There are a lot of ways to donate money to charitable causes, but one that often gets overlooked is donating stocks. While donating cash is generally the most efficient way to give to an organization, by donating an appreciated stock, you give the organization the opportunity to sell that stock and add the resulting cash directly to their coffers, which generally allows them (and you) to avoid paying taxes on that money.
In essence, this is a way for people who own stocks that have appreciated to reduce their taxes on them. Sure, it’s not the noblest reason to donate them, but whatever works. Frankly, it doesn’t matter why somebody donates to a nonprofit, so long as that donation isn’t illegally obtained. And donating makes people feel good, so even the smallest donations are still at least a little bit driven by personal benefit.

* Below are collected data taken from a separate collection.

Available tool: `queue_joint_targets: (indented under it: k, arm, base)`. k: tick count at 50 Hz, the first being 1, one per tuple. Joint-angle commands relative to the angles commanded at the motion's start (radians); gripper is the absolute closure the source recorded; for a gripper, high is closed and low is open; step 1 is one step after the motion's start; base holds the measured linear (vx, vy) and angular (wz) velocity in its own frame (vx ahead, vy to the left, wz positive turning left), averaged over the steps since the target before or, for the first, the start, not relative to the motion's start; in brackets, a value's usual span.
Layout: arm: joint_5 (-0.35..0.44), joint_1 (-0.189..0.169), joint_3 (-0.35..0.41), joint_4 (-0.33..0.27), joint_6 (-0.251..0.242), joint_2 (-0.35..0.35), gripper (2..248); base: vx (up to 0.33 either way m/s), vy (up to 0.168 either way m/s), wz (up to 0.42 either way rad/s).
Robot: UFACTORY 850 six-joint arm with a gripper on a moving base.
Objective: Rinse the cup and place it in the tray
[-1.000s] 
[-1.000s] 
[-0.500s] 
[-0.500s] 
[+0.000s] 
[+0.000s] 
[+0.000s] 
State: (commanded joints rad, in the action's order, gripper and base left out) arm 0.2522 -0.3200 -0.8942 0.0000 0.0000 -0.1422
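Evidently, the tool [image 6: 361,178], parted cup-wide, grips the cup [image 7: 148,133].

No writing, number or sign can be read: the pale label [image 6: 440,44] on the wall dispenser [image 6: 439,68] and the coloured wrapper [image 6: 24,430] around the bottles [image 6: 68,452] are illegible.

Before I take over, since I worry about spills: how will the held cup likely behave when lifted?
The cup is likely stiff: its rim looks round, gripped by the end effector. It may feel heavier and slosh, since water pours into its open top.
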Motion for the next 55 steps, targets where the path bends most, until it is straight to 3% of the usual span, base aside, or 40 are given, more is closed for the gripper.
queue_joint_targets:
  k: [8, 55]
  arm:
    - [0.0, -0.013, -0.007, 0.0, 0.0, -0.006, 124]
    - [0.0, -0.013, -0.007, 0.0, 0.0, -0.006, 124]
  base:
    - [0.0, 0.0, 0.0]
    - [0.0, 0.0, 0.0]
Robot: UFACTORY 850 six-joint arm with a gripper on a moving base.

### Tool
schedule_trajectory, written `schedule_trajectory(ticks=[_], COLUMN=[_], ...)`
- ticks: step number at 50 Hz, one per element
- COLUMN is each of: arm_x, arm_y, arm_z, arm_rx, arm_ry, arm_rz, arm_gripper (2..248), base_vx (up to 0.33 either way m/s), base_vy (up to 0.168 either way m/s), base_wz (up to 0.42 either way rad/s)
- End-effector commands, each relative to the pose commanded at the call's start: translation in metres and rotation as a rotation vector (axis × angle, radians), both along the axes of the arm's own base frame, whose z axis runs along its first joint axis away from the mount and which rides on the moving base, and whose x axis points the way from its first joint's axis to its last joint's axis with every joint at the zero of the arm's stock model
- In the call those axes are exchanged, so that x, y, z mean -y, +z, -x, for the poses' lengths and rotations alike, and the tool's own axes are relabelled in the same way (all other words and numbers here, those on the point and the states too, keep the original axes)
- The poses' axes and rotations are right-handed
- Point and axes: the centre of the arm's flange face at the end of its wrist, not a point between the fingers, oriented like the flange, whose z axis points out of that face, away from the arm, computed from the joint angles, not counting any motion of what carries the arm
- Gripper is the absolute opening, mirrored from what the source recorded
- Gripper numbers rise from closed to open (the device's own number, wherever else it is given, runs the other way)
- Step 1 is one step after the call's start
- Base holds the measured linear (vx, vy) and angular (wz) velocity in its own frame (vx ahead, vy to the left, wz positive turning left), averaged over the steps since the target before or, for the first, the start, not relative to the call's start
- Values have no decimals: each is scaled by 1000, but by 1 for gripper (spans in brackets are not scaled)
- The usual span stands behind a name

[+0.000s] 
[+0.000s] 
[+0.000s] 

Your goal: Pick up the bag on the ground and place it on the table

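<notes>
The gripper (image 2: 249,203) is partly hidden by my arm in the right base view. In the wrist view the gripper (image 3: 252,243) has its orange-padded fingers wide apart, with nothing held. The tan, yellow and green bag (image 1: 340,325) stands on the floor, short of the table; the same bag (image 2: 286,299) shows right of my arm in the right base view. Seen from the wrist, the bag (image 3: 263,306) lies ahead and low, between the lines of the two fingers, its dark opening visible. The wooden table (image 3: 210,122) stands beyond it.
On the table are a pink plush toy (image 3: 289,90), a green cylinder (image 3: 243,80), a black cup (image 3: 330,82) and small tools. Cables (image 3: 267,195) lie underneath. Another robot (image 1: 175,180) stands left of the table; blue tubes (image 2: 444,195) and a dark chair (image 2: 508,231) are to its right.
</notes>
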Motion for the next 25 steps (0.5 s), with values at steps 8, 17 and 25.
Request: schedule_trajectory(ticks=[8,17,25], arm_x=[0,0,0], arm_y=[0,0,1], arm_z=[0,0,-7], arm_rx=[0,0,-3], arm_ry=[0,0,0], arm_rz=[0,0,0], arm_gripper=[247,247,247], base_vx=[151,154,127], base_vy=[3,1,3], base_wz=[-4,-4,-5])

The difference between selling a stock, paying the taxes on it, and donating the remainder versus just donating the stock isn’t all that great, but it does result in more money for the charitable organization (provided the stock in question doesn’t end up dropping in value, but it’s still money that the organization didn’t have in the first place). So if you happen to own appreciated stocks, and you were thinking of selling some of them off in order to make a donation to a specific group, donate the stock instead.
There are a few things to check first, namely that the stock has appreciated, because otherwise you are better off selling it first. But you also need to make sure that the organization to which you donate the stock is qualified by the IRS, which is easy enough to find out by looking them up on the IRS website. An unqualified organization isn’t going to be able to avoid paying taxes on that stock.